Records excerpted from a collection
════════════════

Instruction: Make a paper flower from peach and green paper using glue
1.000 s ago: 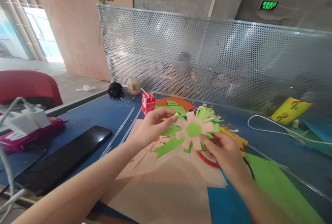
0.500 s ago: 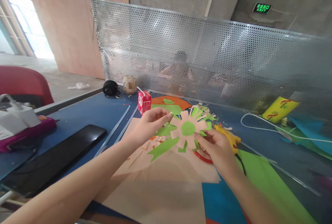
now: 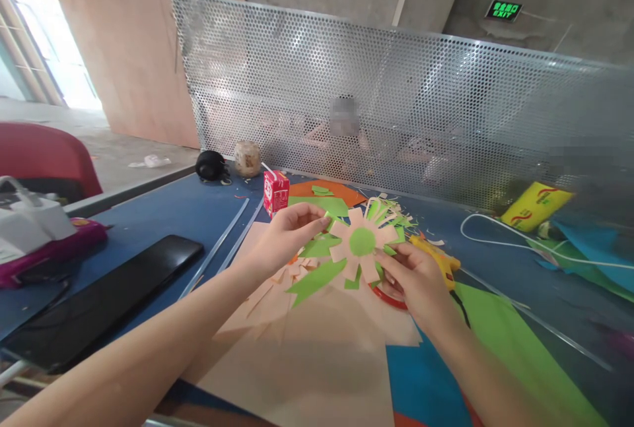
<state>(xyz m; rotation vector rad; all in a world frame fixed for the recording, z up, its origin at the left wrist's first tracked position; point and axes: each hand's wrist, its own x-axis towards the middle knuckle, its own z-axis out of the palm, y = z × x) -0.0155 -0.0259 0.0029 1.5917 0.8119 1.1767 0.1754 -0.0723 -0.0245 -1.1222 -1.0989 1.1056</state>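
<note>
A peach paper flower with round green centre (image 3: 362,242) was held up in the air, right of the small red drink carton (image 3: 276,193) and nearer the person. The left hand (image 3: 287,235) pinched a petal on the carton-side edge, thumb and fingertips closed on it. The right hand (image 3: 416,278), farther from the carton, gripped the lower petals, fingers mostly curled shut. A yellow glue gun (image 3: 438,257) lay on the blue table (image 3: 198,216) beyond that hand. A large peach paper sheet (image 3: 317,348) lay under the flower, nearer the person than the carton.
</note>
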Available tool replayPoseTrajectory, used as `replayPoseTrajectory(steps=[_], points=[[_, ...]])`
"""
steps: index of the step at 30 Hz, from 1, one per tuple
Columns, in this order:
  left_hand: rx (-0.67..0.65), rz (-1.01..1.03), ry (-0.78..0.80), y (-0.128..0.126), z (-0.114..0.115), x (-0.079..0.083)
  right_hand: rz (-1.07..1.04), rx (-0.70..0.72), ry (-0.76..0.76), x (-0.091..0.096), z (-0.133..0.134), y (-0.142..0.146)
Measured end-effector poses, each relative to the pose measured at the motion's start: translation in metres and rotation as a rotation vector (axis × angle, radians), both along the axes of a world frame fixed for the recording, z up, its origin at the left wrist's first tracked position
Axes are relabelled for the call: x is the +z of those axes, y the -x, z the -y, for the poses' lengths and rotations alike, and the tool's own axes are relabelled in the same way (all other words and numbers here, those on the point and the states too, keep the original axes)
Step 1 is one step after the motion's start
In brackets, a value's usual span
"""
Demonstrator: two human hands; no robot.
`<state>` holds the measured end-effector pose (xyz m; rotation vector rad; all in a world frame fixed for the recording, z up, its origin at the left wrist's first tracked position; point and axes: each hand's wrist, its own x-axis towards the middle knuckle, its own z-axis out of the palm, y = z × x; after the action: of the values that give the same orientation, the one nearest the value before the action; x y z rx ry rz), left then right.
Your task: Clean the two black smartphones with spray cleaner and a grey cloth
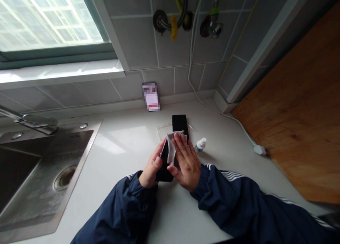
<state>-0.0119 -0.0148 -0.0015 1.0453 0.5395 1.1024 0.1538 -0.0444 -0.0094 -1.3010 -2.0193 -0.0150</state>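
My left hand (152, 165) grips a black smartphone (164, 175) from below, tilted up on its edge. A grey microfibre cloth (171, 148) is folded over the phone's upper part. My right hand (187, 162) presses flat on the cloth, fingers together, with the phone beneath it. A second black smartphone (180, 126) lies just beyond my fingertips on a clear plastic sleeve (163, 131). A small white-capped dropper bottle (200, 145) stands beside my right hand, slightly tilted in the view.
The white countertop (124, 144) holds a pixelated package (150, 96) against the tiled wall. A stainless steel sink (39, 176) and faucet (34, 120) are at left, a wooden board (289, 109) at right. A white cable (223, 113) runs along the counter.
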Motion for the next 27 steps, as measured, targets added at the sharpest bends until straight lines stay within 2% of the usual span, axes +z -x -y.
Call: replayPoseTrajectory(steps=[4,8,11,14,19,24,27], points=[[-0.009,0.071,0.041,-0.002,-0.001,-0.002,-0.002,0.017,0.048,-0.004,-0.002,-0.001],[0.014,0.142,0.187,-0.004,0.001,0.002,0.023,0.045,0.061,-0.006,-0.002,0.0],[0.066,0.204,0.305,-0.005,0.001,0.011,0.065,0.071,0.056,-0.006,-0.002,-0.001],[0.041,0.271,0.422,-0.007,-0.001,0.025,0.11,0.13,0.073,-0.006,-0.002,-0.003],[0.198,0.307,0.526,-0.01,-0.003,0.038,0.13,0.221,0.119,-0.006,-0.003,-0.006],[0.318,0.29,0.59,-0.01,-0.006,0.042,0.128,0.294,0.125,-0.004,-0.002,-0.007],[0.335,0.285,0.591,-0.006,-0.008,0.041,0.129,0.322,0.123,-0.001,-0.001,-0.007]])
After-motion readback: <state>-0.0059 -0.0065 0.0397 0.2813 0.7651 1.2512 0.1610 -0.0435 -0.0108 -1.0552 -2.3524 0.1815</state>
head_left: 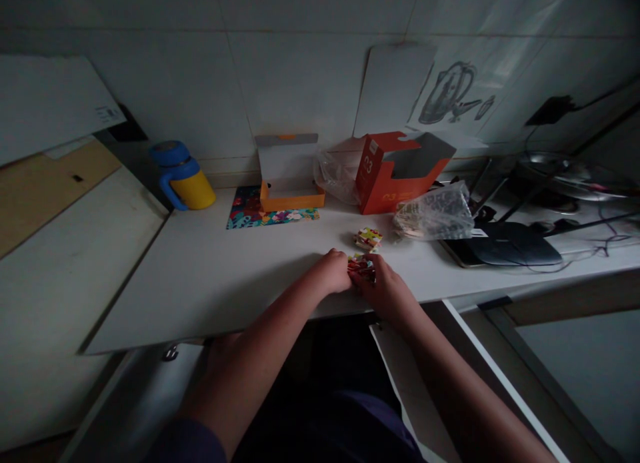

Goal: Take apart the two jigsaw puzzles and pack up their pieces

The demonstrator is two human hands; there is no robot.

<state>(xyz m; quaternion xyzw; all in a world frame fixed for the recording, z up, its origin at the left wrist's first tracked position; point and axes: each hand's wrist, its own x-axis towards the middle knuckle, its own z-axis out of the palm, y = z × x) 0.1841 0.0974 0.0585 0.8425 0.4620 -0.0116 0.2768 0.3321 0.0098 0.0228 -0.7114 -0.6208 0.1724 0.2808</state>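
Note:
My left hand [337,271] and my right hand [383,284] meet near the front edge of the white table. Both have curled fingers around a small cluster of colourful jigsaw puzzle pieces [361,268], red and green among the colours. My fingers cover part of the cluster. Just beyond it sits a small stack of jigsaw pieces [369,238], yellow and green on top. A clear plastic bag [443,213] with pale pieces inside lies behind and to the right of my hands.
An orange box [375,183] stands open at the back, beside a crumpled clear bag [335,176]. Left of these, an open yellow-orange carton [293,202] rests on a floral sheet [245,213]. A blue and yellow jug [193,183] stands farther left. Right are a dark flat device [515,243] and cables.

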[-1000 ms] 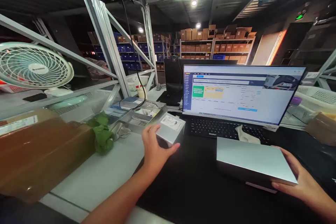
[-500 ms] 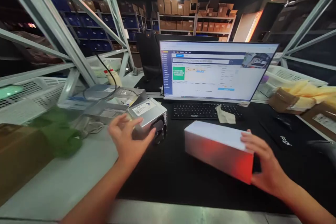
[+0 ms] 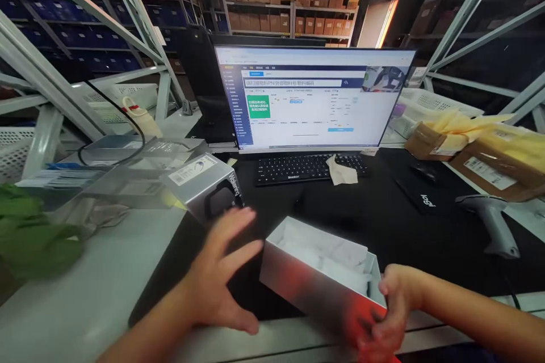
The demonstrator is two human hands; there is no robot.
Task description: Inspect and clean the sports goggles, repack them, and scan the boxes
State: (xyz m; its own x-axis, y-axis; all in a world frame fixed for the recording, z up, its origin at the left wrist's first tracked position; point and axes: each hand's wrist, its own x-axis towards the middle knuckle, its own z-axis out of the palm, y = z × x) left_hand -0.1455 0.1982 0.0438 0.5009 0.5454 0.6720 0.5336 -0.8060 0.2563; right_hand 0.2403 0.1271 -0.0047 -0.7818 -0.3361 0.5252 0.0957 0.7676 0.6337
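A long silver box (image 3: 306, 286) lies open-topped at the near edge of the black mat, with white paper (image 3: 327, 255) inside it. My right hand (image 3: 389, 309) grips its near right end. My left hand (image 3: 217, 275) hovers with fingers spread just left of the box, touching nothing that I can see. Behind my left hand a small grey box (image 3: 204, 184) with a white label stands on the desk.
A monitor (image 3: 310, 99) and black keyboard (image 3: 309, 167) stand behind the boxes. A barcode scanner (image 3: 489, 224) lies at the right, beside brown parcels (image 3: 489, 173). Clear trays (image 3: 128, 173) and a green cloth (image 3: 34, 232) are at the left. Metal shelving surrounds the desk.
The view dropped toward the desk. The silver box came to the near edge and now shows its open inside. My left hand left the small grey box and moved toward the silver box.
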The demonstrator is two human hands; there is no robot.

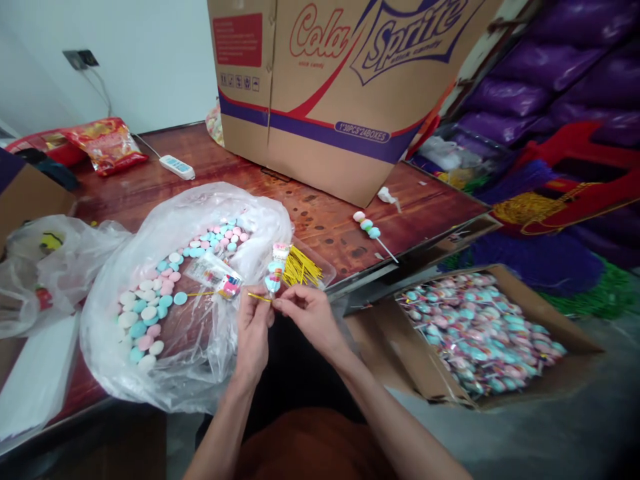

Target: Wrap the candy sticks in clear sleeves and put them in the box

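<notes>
Near the table's front edge, my left hand [254,328] is closed around the lower end of a wrapped marshmallow stick [275,275], which stands upright with its printed clear wrapper on top. A gold twist tie [259,297] crosses at the base of the wrapper. My right hand [309,317] pinches that tie's right end, close against the left fingertips. Just behind the hands lie a bundle of gold twist ties [302,268] in a clear tray and some flat printed wrappers [214,275]. The stick's lower part is hidden by my fingers.
A large clear plastic bag [107,347] holds pink, white and blue marshmallows [149,299]. One unwrapped marshmallow stick [367,225] lies at the table's right edge. A tall carton [310,127] stands behind. Lower right, an open box [430,370] contains many wrapped sticks.
</notes>
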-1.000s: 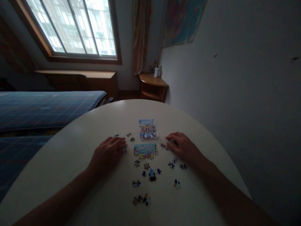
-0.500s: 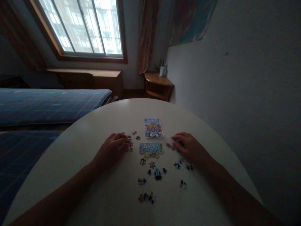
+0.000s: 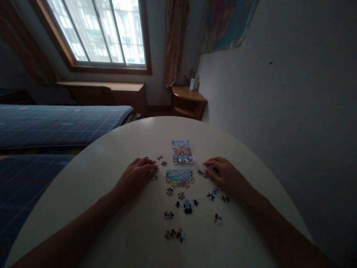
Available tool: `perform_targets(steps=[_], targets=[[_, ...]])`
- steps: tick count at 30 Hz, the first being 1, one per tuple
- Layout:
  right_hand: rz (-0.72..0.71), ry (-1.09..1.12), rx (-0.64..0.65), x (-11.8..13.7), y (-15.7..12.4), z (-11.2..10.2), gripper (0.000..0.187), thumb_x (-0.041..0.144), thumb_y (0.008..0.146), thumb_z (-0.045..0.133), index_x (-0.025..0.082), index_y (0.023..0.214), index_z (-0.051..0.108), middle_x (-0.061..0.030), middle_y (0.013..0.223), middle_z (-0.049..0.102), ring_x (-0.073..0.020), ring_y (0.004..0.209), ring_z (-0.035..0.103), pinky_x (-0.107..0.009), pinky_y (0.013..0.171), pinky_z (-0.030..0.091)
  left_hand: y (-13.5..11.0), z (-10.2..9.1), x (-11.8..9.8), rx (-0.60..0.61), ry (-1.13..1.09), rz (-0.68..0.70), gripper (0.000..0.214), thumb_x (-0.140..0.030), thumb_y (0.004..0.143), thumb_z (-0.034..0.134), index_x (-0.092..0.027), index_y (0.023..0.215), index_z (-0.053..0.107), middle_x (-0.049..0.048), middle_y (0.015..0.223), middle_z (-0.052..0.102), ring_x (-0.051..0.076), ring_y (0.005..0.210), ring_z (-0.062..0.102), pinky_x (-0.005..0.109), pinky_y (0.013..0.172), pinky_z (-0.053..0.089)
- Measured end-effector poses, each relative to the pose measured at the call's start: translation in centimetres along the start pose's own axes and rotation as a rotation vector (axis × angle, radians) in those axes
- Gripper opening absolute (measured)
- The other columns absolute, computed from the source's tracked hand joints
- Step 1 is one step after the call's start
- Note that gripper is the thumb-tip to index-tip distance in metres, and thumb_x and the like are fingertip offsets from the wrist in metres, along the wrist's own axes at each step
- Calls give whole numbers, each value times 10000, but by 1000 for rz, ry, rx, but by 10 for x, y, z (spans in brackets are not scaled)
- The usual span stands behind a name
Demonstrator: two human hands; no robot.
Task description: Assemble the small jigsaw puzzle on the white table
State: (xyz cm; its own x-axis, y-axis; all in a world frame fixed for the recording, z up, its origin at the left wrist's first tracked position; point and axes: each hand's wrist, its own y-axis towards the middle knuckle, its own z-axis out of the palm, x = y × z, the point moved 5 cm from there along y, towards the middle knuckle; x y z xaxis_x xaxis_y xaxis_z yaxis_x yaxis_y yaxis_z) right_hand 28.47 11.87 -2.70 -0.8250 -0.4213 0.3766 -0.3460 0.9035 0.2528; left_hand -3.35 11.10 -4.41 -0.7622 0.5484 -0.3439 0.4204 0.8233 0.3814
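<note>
My left hand (image 3: 137,172) lies over a small pile of loose jigsaw pieces (image 3: 155,178), its bent fingers covering part of it. Across the table my right hand (image 3: 223,172) hovers or rests on another cluster of pieces (image 3: 202,173), with a gap between thumb and forefinger. No piece shows clearly in either hand. Between the hands is a joined puzzle strip (image 3: 180,176) with a title printed on it. A colourful picture sheet or packet (image 3: 182,152) lies beyond the strip. Nearer me sit a joined blue-and-black section (image 3: 187,204) and another joined group (image 3: 175,235).
Single pieces (image 3: 169,215) and small joined bits (image 3: 218,219) are scattered on the round white table (image 3: 125,141). A plaid-covered bed (image 3: 64,124) is at the left, a wall (image 3: 279,111) at the right. A wooden corner shelf (image 3: 188,95) stands behind the table.
My left hand has shifted slightly right over its pile, covering more of the pieces there. The right hand stays almost still.
</note>
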Motion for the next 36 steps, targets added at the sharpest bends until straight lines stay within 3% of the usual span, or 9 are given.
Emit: perform_targets(steps=[11,18,30,36], targets=[[-1,37,-20,4,0,-4,183,255,882,624,240,1053,688,-74,1130,667,-245,1068,598,-432,966,477,9,5,2,71,6,-12,144,-279,944,519,-227,971,651,54,1189,616,253,1146,514,446,1027,423],[-13,40,-22,5,0,-5,171,265,901,606,231,1047,687,-77,1114,672,-234,1056,600,-419,967,474,8,11,10,77,-23,61,131,-283,961,481,-215,988,590,63,1216,585,237,1206,483,430,1055,401],[-6,43,-25,6,-1,-6,179,271,898,608,228,1052,690,-77,1113,673,-235,1058,604,-426,963,477,10,6,6,98,-30,69,91,-249,925,525,-232,974,599,33,1061,688,255,1263,500,450,1064,417],[-13,46,-19,5,0,-5,182,249,889,614,222,1051,692,-77,1103,678,-233,1048,607,-415,954,479,10,3,7,87,-20,36,97,-317,914,565,-241,941,619,60,1100,701,266,1234,547,497,1067,407]])
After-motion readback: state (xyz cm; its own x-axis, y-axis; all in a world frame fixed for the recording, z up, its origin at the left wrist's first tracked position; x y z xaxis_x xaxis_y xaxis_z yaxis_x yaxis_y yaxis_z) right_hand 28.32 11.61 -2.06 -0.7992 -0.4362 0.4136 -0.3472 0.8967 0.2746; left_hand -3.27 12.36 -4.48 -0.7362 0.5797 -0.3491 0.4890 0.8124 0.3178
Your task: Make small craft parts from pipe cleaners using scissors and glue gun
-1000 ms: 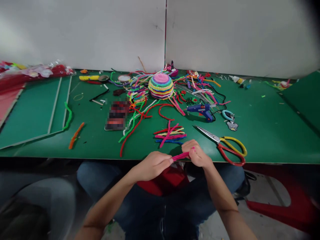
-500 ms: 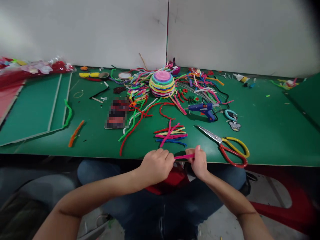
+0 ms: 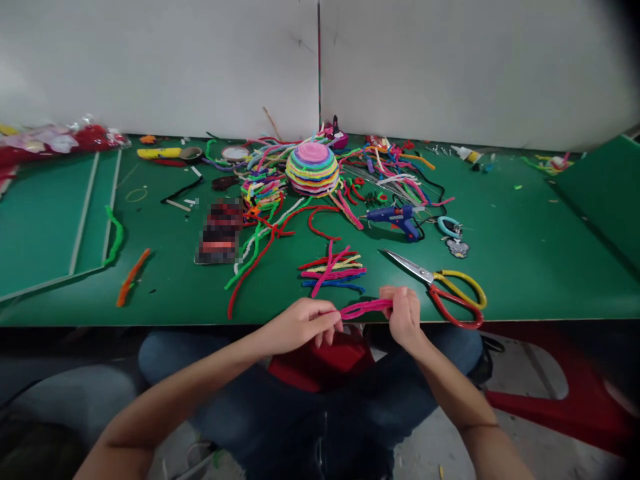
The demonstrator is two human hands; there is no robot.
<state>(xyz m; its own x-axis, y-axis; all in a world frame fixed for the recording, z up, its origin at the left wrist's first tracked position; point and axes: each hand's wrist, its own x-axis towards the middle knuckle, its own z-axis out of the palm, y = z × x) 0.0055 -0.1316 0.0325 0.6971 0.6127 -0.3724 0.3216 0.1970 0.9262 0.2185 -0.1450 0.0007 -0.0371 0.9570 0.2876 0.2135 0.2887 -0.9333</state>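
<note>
At the near edge of the green table (image 3: 525, 267), my left hand (image 3: 300, 325) and my right hand (image 3: 404, 313) pinch the two ends of a pink pipe cleaner (image 3: 363, 308), which runs as a doubled, twisted strand between them. Each hand is closed on it. Just beyond lies a small pile of cut pipe cleaners (image 3: 333, 268) in red, pink, yellow and blue. Scissors with red and yellow handles (image 3: 443, 287) lie to the right of my right hand.
A striped multicoloured dome (image 3: 313, 169) sits mid-table amid several loose pipe cleaners. A blue glue gun (image 3: 395, 218) and a teal tool (image 3: 449, 227) lie right of centre. A blurred flat object (image 3: 219, 233), an orange piece (image 3: 131, 276) and a green board (image 3: 45, 227) are at the left.
The view has shifted slightly. The pink strand between my hands now looks longer and more twisted, and my left fingers have loosened to a fingertip pinch.
</note>
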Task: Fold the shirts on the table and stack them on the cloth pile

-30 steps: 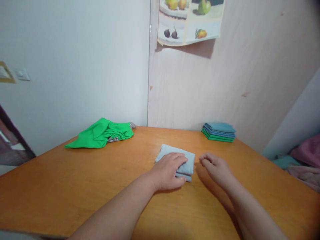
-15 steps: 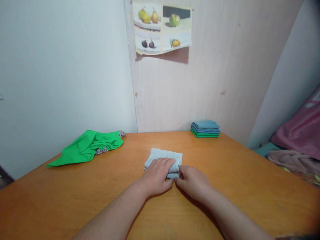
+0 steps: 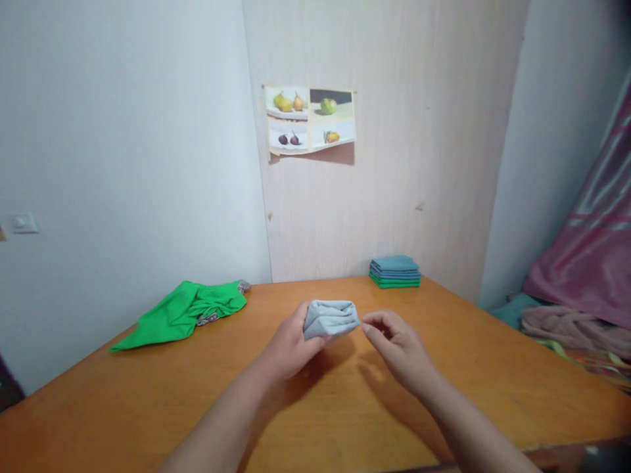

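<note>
cloth [image 3: 332, 320], folded, is gripped in my left hand [image 3: 290, 343] beside my half-curled, seemingly empty right hand [image 3: 398, 347], with a stack [image 3: 395, 273] folded, green garment [image 3: 172, 316] not yet.

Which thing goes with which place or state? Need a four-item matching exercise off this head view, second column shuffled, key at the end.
Things:
1. Pale blue cloth
2. Green cloth
3. Folded stack
4. Fruit print

Places/states:
A. Up on the wall
B. Rumpled, on the left side of the table
C. Gripped in the left hand
D. Near the table's far right corner

Pairs: 1-C, 2-B, 3-D, 4-A
</note>
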A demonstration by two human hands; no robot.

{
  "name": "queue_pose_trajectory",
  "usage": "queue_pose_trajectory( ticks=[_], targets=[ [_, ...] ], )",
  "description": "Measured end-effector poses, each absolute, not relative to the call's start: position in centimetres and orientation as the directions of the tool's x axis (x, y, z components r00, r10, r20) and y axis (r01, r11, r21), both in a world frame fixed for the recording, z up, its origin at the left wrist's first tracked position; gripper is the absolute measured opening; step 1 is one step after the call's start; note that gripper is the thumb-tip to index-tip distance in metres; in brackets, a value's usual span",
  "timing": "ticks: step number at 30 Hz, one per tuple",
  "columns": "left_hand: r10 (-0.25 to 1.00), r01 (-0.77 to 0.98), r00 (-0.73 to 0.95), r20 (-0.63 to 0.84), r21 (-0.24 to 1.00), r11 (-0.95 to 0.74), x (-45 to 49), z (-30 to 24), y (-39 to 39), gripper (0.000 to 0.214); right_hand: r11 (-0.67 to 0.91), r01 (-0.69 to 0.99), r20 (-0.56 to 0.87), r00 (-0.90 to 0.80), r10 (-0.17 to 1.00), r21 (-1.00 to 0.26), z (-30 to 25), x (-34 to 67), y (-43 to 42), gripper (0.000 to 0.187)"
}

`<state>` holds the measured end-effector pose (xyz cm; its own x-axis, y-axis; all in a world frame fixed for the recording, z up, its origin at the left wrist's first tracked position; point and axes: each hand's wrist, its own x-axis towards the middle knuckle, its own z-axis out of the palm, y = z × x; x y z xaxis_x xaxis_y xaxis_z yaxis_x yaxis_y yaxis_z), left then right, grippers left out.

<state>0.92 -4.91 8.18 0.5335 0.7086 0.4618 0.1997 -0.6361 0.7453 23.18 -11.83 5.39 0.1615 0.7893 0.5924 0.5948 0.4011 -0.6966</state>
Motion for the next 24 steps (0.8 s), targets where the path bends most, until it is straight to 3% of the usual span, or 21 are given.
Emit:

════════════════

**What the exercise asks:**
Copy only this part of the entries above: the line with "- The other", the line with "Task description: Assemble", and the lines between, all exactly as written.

**Answer area:**
- The other columns absolute, computed from the source's tracked hand joints
- Step 1 is one step after the call's start
- Note that gripper is the thumb-tip to index-tip distance in metres, and thumb_x and the like are fingertip offsets from the wrist in metres, along the wrist's own axes at each step
- Calls give whole numbers, each value times 10000, but by 1000 for rz, ry, rx, but by 10 for x, y, z (spans in brackets are not scaled)
- The usual span stands behind a name
Demonstrator: two human hands; no robot.
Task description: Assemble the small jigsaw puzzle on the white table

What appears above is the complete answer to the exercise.